Questa settimana BL LIBRI vi presenta un saggio interessantissimo e divergente: BRUTTA – storia di un corpo come tanti di Giulia Blasi, pubblicato da Rizzoli.
LA TRAMA
Perché mai un uomo può “essere brutto” – magari calvo, con un naso prominente, occhi sporgenti… – mentre alle donne è richiesto di rispettare precisi canoni estetici e di apparire sempre giovani e attraenti? È una domanda per la quale non abbiamo una risposta soddisfacente. Una donna nasce, cresce e passa tutta la vita a tenersi alla larga dall’essere identificata come “brutta”: è la storia raccontata da Giulia Blasi in questo libro, una raccolta di saggi brevi che hanno l’esplosività di una serie di monologhi lucidi e affilati, a metà tra ferocia e risata. Dall’infanzia alla prima adolescenza, dai vent’anni all’età in cui comincia l’invecchiamento, la storia del suo corpo è la storia del corpo di ogni donna: un corpo che va nel mondo con la consapevolezza della quantità di spazio che può occupare e di attenzione che può pretendere in ragione di come viene etichettato. Una consapevolezza che cambia prospettiva se ci si pone la domanda iniziale e poi si prosegue secondo la stessa logica chiedendosi: chi ha detto che, per occupare uno spazio pubblico, per vivere appieno in società, si debba per forza essere belle?
LA RECENSIONE
Quando mi è arrivato questo libro credevo, erroneamente, fosse una ennesima disanima sul “body positive”, un libro sull’imposizione del “doversi amare” in qualunque forma. Pensavo di dover affrontare pagine di rassegnazione estetica mascherate da buonismo con la buccia d’arancia. Invece, leggere Brutta è un viaggio conturbante all’interno di uno schema politico ben orchestrato da millenni: il patriarcato. Blasi sostiene in questo meraviglioso saggio che dietro la costante inadeguatezza estetica ciclica del corpo delle donne si celi il piano maligno di non far emergere la parità di genere. Il corpo delle donne diventa manifesto e territorio politico:
“[…] se sei una donna non ti puoi mai dimenticare di avercelo, un corpo. Puoi al massimo prendere delle decisioni su come e quanto mostrarlo, e le prenderai, con maggiore minore successo, e puoi essere sicura che non saranno mai soddisfacenti, come puoi essere sicura che tutti vorranno avere un’opinione in merito.”

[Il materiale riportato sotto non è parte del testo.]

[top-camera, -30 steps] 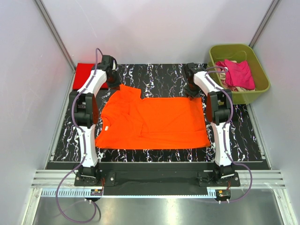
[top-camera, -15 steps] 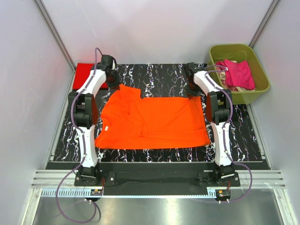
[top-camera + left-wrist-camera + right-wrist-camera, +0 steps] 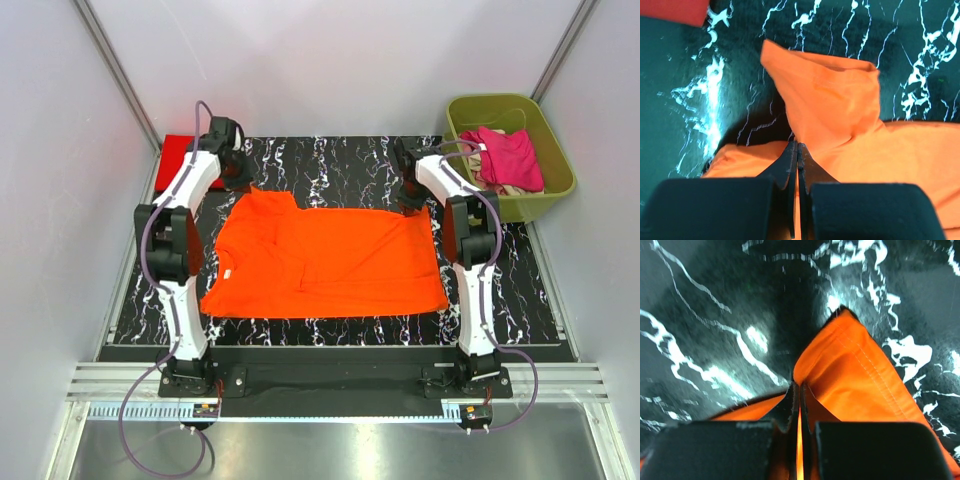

Questo meccanismo, ormai diventato inconscio, è instillato nella mente delle donne in primis. Spunti e riflessioni puntualissime sul concetto di “bella presenza”. Blasi inoltre si schiera a musoduro sul mal costume maschile giudiante a prescindere. Il corpo degli uomini non deve mai passare sotto il detector sociale. Se hai l’addominale di Lino Banfi o la chioma boccolosa di Claudio Bisio, il corpo degli uomini è praticamente sempre sufficiente per affrontare la vita e il giudizio altrui. Anzi, Blasi sostiene, che il metro di giudizio del mondo e delle dinamiche sociali sia proprio il pene maschile:
“Come se il cazzo fosse una bachetta magica che ti fa smettere di avere opinioni, come se il maschio medio avesse davvero la capacità di obnubilare ogni posizione politica dissenziente con la sola imposizione della sua nerchia… ragazzi io non voglio dire, ma vi state un tantinello sopravvalutando. Del resto, sai che novità: lo fate sempre. […] vi svelerò un segreto: “nessuna, nessuna, nessuna, era femminista perché era brutta e quindi i maschi la schifavano. Eppure è successo a tutte, o a quasi tutte, di sentirselo dire: sei femminista perché sei cessa […]”
Brutta è plasmata affinche le fruitrici finali siano proprio le ragazze in formazione.
Regalatelo a tutte le ragazze del Mondo!